Pagina:Zola - Il paradiso delle signore - 1936 - Mondadori.pdf/342


zola

Boves. — Non si capisce nemmen piú dove uno si trovi!

Ma non potevano rimanere tra le spinte della folla che entrava e usciva.

Il Jouve accorse, per fortuna, ad aiutarle. Se ne stava nell’entrata, grave, attento, squadrando ogni donna che passava: particolarmente addetto alla polizia interna, le ladre le sentiva all’odore; e teneva d’occhio sopra tutto le donne incinte, quando la febbre dei loro occhi lo insospettiva.

— La merceria? Laggiú, signore! — rispose cortesemente. — A sinistra, dietro le maglie.
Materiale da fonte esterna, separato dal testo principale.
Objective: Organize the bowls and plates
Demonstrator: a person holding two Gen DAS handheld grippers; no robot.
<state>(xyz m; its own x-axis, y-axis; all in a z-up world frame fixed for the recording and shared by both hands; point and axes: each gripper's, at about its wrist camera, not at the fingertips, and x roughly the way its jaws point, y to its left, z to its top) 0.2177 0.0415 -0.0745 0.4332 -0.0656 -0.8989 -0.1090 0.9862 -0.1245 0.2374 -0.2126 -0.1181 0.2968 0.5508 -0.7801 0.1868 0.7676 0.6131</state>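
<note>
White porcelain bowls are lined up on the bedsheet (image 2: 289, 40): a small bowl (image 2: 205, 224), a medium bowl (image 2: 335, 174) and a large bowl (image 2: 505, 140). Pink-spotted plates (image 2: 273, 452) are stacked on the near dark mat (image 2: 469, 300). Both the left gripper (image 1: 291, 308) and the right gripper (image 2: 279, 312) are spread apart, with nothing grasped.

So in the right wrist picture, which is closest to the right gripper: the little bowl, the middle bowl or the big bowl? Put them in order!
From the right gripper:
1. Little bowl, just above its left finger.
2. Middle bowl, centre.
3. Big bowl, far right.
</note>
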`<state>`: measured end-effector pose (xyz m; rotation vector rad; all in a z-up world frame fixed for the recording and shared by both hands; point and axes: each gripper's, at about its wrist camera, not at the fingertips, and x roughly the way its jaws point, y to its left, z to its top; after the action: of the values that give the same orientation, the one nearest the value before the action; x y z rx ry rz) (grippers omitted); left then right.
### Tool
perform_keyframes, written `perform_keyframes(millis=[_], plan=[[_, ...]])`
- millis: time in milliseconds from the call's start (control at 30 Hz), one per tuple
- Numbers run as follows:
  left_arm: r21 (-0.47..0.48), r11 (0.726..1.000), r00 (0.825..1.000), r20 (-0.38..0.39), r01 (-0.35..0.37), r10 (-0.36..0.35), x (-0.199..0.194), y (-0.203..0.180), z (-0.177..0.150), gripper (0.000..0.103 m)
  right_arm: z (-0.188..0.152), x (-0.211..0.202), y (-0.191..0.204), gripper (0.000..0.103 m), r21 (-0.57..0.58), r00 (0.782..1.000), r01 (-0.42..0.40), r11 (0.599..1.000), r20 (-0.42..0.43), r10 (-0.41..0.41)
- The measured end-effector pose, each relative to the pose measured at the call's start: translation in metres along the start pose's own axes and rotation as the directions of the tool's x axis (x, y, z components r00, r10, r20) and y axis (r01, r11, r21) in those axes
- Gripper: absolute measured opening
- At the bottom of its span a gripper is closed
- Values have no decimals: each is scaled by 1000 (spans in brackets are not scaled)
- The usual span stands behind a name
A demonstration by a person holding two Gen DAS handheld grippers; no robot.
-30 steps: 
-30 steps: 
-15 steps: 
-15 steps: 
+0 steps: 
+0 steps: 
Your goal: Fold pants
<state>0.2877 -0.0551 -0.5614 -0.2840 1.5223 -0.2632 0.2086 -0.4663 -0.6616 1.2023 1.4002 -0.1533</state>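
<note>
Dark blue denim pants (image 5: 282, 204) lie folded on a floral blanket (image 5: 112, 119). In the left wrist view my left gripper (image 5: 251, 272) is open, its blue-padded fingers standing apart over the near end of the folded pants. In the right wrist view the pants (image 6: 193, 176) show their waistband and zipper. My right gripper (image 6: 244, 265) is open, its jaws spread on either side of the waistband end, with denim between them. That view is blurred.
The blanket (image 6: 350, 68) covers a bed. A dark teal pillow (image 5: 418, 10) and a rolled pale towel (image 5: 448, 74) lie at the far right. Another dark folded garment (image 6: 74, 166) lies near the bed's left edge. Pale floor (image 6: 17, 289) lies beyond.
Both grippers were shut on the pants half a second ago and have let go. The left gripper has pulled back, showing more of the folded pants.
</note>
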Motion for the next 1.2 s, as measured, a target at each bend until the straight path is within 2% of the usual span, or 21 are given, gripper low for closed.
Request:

La De Boves ringraziò. Ma la Marty, nel voltarsi, non si trovò piú accanto la Valentina, e già si spaventava, quando la vide assai piú in giú, in fondo alla sala di Via Sant’Agostino, tutt’assorta davanti a una tavola dove si mettevano in vendita ad alta voce cravatte da donna a novantacinque centesimi. Al Mouret piaceva pigliar cosí all’amo la cliente, e per votarle le tasche ogni espediente gli era buono: si burlava della discrezione di certuni, che vogliono che le merci invitino da sé il compratore. Degl’impiegati, adatti, parigini puro sangue, fannulloni e chiacchieroni, davan via cosí a balle la robuccia di scarto.

— Mamma, mamma! — esclamò Valentina — guarda che cravatte!... c’è da una parte un uccellino ricamato.

Il venditore seguitava a giurare ch’erano di tutta seta, che il fabbricante era fallito, che una occasione come quella non tornerebbe mai piú.

— Novantacinque centesimi! pare impossibile! — esclamò la Marty, sedotta come la figliuola. — Pigliamone due: non sarà mica una rovina!